- Work item:
Write out the data exactly, keeping every line.

########

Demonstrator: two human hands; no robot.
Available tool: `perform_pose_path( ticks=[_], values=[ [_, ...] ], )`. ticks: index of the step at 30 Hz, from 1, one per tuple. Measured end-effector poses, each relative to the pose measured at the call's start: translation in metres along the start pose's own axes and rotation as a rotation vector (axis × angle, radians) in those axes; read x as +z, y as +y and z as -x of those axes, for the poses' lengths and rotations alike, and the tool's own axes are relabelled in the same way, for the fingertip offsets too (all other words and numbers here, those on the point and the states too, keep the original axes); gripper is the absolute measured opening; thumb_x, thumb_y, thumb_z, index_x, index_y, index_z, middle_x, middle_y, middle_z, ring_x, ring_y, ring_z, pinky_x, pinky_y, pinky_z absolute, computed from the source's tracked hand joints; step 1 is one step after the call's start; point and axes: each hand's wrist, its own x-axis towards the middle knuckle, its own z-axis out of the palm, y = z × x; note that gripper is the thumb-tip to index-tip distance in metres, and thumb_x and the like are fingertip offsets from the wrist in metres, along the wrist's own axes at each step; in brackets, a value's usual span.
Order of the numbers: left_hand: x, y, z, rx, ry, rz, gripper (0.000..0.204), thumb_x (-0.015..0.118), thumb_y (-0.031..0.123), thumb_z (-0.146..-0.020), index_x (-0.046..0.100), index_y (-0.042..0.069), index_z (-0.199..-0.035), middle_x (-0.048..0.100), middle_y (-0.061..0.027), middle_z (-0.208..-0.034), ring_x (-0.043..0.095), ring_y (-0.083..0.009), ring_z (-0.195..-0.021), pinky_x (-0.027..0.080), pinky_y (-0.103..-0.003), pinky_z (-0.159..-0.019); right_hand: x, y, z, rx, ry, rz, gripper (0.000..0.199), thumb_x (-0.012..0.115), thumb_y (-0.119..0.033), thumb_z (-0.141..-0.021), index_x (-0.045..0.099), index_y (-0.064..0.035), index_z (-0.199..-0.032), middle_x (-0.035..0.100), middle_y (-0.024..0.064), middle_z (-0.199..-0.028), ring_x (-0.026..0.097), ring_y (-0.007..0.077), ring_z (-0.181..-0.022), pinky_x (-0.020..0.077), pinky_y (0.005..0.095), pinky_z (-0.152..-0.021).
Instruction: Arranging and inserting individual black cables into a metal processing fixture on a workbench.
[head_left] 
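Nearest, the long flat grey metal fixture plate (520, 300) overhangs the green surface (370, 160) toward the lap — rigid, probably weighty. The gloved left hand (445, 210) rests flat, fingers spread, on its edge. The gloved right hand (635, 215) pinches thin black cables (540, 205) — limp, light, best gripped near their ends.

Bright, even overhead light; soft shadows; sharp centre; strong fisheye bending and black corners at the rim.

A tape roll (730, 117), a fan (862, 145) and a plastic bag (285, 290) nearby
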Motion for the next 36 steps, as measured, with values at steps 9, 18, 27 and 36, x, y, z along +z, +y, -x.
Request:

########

- Solution for this exercise:
Demonstrator: two human hands; no robot.
Available tool: `perform_pose_path( ticks=[_], values=[ [_, ...] ], )`. ticks: index of the step at 30 Hz, from 1, one per tuple. Measured end-effector poses, each relative to the pose measured at the call's start: translation in metres along the start pose's own axes and rotation as a rotation vector (axis × angle, radians) in those axes; read x as +z, y as +y and z as -x of those axes, for the poses' lengths and rotations alike, and the tool's own axes are relabelled in the same way, for the fingertip offsets too (all other words and numbers here, those on the point and the states too, keep the original axes); gripper is the absolute measured opening; thumb_x, thumb_y, thumb_z, index_x, index_y, index_z, middle_x, middle_y, middle_z, ring_x, ring_y, ring_z, pinky_x, pinky_y, pinky_z absolute, computed from the source's tracked hand joints; step 1 is one step after the call's start; point and axes: each hand's wrist, its own x-axis towards the middle knuckle, its own z-axis out of the palm, y = z × x; note that gripper is the thumb-tip to index-tip distance in metres, and thumb_x and the like are fingertip offsets from the wrist in metres, along the wrist's own axes at each step; in brackets, a value's usual span.
Order of the numbers: left_hand: x, y, z, rx, ry, rz, gripper (0.000..0.204), thumb_x (-0.015..0.118), thumb_y (-0.031..0.123), thumb_z (-0.146..-0.020), index_x (-0.046..0.100), index_y (-0.042..0.069), index_z (-0.199..-0.035), middle_x (-0.048..0.100), middle_y (-0.061..0.027), middle_z (-0.208..-0.034), ring_x (-0.043..0.095), ring_y (-0.083..0.009), ring_z (-0.195..-0.021), pinky_x (-0.027..0.080), pinky_y (-0.103..-0.003), pinky_z (-0.159..-0.019); right_hand: x, y, z, rx, ry, rz, gripper (0.000..0.199), thumb_x (-0.012..0.115), thumb_y (-0.119..0.033), thumb_z (-0.141..-0.021), index_x (-0.045..0.099), index_y (-0.064..0.035), index_z (-0.199..-0.032), middle_x (-0.035..0.100), middle_y (-0.024..0.064), middle_z (-0.199..-0.028), ring_x (-0.026..0.097), ring_y (-0.007..0.077), ring_z (-0.181..-0.022), pinky_x (-0.020..0.077), pinky_y (0.005..0.095), pinky_z (-0.152..-0.021).
Instruction: Arranging and inserting individual black cables into a metal processing fixture on a workbench.
[head_left] 
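Nearest, the long flat grey metal fixture plate (520, 300) overhangs the green surface (370, 160) toward the lap — rigid, probably weighty. The gloved left hand (445, 210) rests flat, fingers spread, on its edge. The gloved right hand (635, 215) pinches thin black cables (540, 205) — limp, light, best gripped near their ends.

Bright, even overhead light; soft shadows; sharp centre; strong fisheye bending and black corners at the rim.

A tape roll (730, 117), a fan (862, 145) and a plastic bag (285, 290) nearby
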Motion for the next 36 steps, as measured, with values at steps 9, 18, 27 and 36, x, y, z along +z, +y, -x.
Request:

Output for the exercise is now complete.